Au demeurant, les décisions visant à réduire les dépenses publiques, si elles sont incontournables, ne peuvent tout régler. Pour que notre pays retrouve le sentier de la croissance, d’autres grandes réformes sont nécessaires : elles touchent la productivité de nos investissements, la rentabilité de nos actions,l’accès des investissements au financement, la transparence et la performance de l’action publique, l’attractivité de notre pays pour les IDE etc.. Autant de mesures qui devraient permettre une refonte du fonctionnement de notre économie autour du nouveau modèle économique attendu .
2 Commentaires
Une analyse très pertinente surtout que le Maroc n’a pas de liberté de gestion surtout en matière des dépenses puisque la plupart des dépenses sont des dépenses obligatoires et on pourrait jamais les diminuer en aucun cas … Et par conséquence la politique d’austérité est la meilleure politique que le Maroc pourra suivre après cette période de confinement . On vous remercie notre professeur encore une fois.
Le prof n a pas parle d austerite pour sotir fe la crise. La depense publique est une constante non derivable pour sa grande partie. Le peu de budget qui reste est loin d etre suffisant pour relancer l activite economique. L equilibre macro economique n est plus a l ordre.
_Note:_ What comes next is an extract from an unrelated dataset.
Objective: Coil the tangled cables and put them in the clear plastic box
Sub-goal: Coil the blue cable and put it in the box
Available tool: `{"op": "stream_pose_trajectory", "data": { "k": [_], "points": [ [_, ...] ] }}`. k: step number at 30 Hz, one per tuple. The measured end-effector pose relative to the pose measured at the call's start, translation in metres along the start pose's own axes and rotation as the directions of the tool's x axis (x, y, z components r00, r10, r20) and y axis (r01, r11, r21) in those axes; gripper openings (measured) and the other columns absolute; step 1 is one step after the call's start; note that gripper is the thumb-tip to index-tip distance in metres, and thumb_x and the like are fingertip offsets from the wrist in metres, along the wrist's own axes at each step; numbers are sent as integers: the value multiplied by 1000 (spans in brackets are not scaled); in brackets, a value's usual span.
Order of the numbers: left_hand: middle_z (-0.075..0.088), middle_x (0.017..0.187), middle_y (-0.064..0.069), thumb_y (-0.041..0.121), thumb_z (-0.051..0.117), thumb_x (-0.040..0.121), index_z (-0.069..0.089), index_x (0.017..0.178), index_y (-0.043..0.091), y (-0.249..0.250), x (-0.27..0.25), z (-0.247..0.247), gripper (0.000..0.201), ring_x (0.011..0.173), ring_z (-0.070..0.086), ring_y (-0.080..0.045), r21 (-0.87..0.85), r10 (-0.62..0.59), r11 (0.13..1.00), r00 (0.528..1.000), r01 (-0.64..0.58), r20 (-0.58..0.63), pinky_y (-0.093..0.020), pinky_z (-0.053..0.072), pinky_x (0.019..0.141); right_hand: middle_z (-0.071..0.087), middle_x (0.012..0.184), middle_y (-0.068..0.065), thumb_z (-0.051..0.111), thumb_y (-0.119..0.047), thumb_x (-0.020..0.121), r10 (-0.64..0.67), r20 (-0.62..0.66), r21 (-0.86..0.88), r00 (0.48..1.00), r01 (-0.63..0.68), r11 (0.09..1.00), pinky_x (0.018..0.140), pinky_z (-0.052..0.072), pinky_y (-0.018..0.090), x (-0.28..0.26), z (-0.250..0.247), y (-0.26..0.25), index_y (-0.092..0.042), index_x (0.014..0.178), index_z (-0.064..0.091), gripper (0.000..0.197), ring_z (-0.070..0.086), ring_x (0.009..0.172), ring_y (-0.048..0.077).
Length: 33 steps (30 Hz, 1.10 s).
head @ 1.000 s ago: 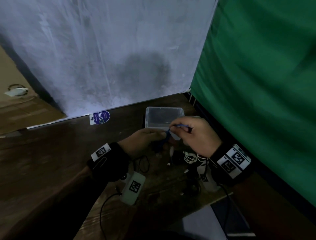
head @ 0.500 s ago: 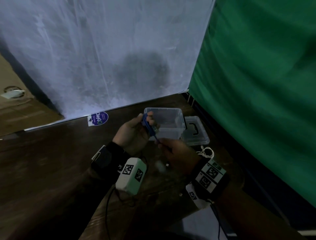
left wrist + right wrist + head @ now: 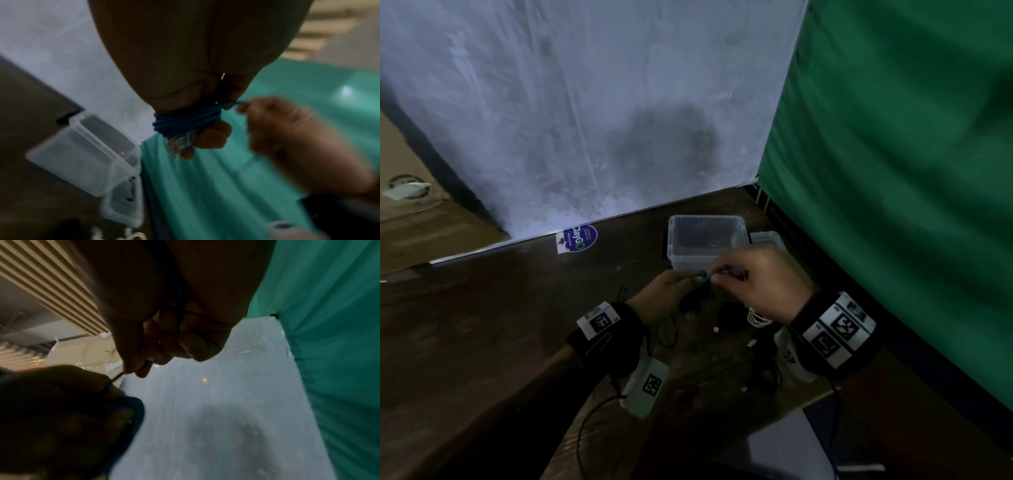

Il faut accepter un deficit budgetaire plus important sur une duree raisonnable le temps de recolter les fruits des investissements.
Un nouveau PAS doit etre exclu. A bas donc l equilibre financier vive le deficit.Le Portugal est sortie de la crise non pas par le resserement des depenses publiques exige par la BCE avec limitation deficit a un certain niveau mais en fixant lui meme le niveau du deficit.
Le tout est de distinguer l urgence de la priorite.